* [What this task involves] Copies of all lines containing the string "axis" are needed from the data below.

(Supplied data)

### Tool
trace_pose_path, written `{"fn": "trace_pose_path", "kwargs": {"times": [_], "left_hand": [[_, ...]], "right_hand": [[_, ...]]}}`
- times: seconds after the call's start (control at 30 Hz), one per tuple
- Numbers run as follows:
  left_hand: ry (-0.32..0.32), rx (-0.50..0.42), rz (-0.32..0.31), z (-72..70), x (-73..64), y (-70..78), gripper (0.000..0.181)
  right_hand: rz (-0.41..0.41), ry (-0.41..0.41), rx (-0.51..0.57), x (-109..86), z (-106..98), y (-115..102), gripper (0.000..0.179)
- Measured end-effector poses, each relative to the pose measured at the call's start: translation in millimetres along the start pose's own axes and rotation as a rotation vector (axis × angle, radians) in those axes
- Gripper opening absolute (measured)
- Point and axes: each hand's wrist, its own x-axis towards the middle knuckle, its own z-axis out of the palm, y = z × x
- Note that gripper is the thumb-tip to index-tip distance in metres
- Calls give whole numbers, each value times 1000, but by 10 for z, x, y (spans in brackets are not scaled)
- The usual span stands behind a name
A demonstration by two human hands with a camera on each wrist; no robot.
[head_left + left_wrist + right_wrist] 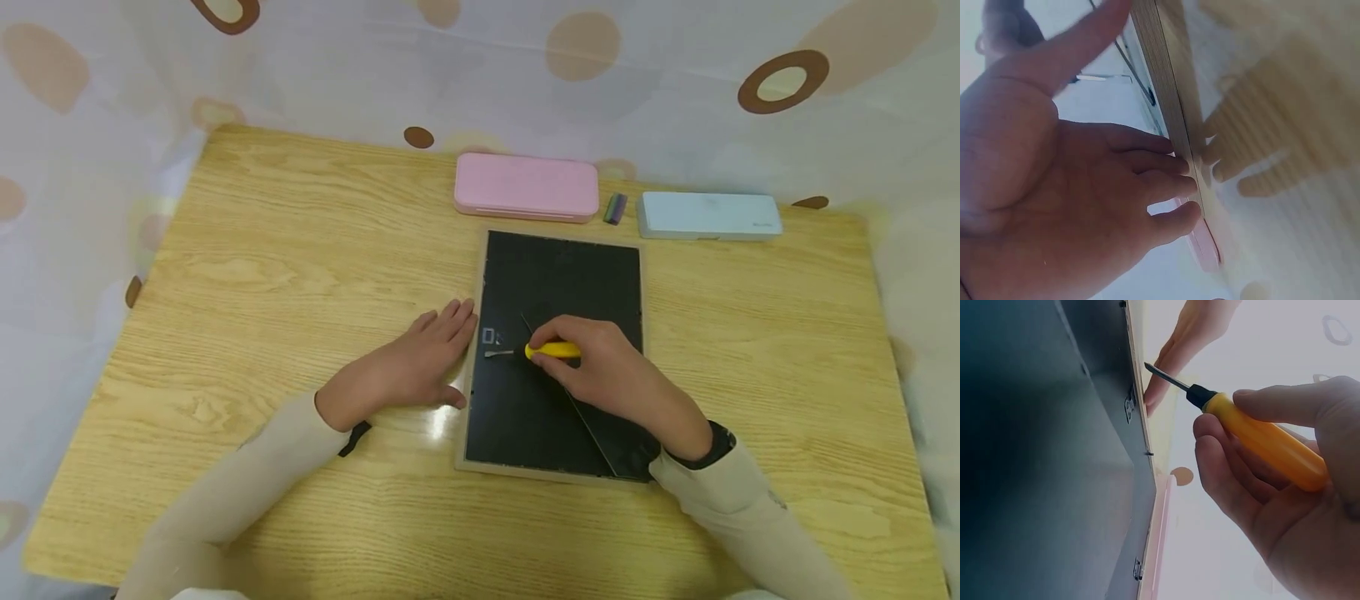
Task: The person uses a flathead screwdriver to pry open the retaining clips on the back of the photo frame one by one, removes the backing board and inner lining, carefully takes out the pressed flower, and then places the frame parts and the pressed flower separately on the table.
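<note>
A frame (558, 271) lies with its black back upward on the wood-grained counter (300, 250); the left hand (423, 367) rests at the frame's left side, its fingers nearly straight and close together, the thumb held apart from them, and the left wrist view shows the fingertips at the wooden rim (1169, 94); the right hand (603, 367) is above the middle of the frame, pinching the yellow handle of a screwdriver (557, 350) between thumb and fingers; the shaft points toward the frame's left edge, its tip near a small metal hanger (488, 336) fixed there, though whether the tip touches the back I cannot tell; a thin straight edge (588, 430) runs slantwise across the frame's back, passing beneath the right hand; just beyond the frame's far edge sits a closed pink case (527, 185); past the frame's far right corner lie a small striped block (616, 208) and, to its right, a pale blue case (708, 215); a light cloth (337, 67) with brown and tan spots hangs behind everything, beyond the frame and both cases; cream sleeves (262, 458) cover both forearms, reaching in from the frame's near side.
</note>
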Motion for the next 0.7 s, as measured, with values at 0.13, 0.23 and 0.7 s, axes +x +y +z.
{"fn": "trace_pose_path", "kwargs": {"times": [0.13, 0.23, 0.7], "left_hand": [[42, 70, 33, 93, -89, 40, 96], [82, 121, 65, 157, -156, 64, 86], [81, 59, 95, 313, -263, 122, 138]], "right_hand": [[27, -49, 1, -16, -10, -19, 18], [29, -81, 3, -25, -4, -34, 18], [43, -163, 43, -38, 95, -79, 20]]}}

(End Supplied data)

* [Task solution]
- Measured end-effector poses, each relative to the pose measured at the call's start: translation in millimetres along the start pose's own axes and rotation as a rotation vector (axis × angle, radians) in those axes
- Point and axes: each hand's wrist, its own x-axis towards the middle knuckle, its own z-axis out of the palm, y = z × x

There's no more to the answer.